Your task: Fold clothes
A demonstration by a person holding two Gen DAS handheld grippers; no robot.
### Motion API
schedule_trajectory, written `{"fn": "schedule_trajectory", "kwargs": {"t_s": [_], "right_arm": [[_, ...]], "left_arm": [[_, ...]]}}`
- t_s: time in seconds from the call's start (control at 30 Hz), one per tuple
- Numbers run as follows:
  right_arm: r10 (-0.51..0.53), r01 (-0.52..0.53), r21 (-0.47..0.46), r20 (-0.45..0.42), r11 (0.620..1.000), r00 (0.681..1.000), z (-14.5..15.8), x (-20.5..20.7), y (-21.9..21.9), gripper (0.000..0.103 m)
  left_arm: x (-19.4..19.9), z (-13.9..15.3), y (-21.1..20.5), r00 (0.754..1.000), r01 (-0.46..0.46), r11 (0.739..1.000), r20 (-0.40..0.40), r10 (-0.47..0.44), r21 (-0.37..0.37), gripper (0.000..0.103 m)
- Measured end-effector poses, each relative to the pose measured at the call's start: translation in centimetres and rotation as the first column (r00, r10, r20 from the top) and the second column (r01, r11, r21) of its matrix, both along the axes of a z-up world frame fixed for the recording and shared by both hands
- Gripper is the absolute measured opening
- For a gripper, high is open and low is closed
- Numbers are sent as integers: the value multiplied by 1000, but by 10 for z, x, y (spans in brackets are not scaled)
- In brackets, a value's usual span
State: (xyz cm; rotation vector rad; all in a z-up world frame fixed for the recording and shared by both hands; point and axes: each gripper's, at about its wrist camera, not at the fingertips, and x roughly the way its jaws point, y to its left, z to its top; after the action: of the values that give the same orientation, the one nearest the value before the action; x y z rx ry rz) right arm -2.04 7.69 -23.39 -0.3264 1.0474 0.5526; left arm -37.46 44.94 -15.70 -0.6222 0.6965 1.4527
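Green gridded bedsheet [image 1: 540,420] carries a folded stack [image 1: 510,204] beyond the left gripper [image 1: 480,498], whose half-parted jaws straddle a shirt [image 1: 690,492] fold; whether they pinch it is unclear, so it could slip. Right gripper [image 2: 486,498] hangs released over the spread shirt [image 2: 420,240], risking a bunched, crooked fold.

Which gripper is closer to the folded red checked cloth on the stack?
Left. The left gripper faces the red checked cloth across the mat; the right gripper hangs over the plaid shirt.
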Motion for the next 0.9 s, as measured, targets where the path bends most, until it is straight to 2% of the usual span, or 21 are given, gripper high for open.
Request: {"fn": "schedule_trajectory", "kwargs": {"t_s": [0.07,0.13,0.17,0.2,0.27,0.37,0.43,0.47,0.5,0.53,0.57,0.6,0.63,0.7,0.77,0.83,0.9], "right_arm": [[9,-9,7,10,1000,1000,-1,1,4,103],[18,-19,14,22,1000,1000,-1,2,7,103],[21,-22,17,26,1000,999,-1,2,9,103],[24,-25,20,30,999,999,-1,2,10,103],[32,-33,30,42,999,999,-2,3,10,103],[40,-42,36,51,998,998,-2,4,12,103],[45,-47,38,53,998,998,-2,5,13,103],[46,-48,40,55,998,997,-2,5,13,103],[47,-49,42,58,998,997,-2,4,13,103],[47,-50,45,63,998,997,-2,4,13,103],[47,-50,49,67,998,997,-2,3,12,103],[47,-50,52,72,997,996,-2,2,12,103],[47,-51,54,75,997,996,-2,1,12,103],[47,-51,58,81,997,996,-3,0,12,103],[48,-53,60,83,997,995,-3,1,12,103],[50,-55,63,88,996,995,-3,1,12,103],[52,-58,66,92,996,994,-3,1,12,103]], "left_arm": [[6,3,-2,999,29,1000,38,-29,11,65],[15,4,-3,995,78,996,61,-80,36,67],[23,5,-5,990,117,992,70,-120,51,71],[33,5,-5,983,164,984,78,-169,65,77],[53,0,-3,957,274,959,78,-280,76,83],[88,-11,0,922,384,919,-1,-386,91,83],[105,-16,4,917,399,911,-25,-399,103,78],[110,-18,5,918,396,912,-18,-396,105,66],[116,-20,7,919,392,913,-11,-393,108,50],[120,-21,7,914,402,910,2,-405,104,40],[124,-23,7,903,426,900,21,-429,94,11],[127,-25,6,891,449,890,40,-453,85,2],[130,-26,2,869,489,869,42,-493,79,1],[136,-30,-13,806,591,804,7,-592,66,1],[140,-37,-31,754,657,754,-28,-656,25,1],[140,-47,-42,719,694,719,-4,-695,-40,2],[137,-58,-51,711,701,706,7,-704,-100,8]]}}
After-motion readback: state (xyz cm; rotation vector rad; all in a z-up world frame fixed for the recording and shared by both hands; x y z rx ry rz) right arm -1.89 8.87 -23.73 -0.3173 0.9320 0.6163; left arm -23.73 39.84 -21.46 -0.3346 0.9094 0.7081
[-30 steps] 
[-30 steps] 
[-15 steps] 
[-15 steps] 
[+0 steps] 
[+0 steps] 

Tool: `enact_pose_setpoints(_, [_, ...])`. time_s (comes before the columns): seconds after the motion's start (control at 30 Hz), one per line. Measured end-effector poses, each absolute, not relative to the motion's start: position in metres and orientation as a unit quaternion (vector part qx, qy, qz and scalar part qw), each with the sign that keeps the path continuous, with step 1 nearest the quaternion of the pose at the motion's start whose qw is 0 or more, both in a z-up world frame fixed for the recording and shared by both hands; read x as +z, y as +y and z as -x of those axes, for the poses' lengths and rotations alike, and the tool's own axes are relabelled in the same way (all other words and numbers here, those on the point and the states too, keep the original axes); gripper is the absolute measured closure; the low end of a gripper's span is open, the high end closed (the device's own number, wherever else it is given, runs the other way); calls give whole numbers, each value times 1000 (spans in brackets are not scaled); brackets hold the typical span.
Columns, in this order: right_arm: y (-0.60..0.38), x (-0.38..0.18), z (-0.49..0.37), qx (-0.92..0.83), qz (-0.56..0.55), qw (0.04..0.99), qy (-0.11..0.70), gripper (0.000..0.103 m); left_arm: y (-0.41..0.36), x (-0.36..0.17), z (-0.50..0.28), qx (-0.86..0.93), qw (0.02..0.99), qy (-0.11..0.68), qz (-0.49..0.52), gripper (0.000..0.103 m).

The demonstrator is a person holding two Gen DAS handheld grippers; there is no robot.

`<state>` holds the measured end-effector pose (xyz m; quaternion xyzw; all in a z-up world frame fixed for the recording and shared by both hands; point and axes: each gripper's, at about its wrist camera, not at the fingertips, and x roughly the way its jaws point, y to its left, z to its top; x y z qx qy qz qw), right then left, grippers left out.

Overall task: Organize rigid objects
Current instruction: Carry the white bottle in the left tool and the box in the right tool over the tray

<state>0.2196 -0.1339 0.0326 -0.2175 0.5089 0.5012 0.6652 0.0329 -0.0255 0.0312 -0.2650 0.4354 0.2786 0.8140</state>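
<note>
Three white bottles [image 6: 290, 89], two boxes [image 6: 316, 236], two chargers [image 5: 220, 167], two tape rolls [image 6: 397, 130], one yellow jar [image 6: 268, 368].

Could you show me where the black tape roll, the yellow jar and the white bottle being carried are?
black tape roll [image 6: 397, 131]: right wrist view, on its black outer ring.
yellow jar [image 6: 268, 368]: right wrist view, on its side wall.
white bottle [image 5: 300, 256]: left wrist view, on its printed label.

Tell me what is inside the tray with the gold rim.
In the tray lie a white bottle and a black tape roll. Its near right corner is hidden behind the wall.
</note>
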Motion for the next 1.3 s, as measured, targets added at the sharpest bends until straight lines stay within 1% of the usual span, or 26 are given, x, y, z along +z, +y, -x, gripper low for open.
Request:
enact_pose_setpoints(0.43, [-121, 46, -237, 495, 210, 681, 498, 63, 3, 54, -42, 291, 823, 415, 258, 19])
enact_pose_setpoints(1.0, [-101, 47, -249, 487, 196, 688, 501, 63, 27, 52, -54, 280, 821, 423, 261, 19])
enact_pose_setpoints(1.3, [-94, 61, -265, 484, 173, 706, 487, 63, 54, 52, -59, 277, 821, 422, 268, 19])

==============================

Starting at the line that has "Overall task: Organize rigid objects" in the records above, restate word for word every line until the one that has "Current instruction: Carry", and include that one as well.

Response to this exercise >>
Overall task: Organize rigid objects
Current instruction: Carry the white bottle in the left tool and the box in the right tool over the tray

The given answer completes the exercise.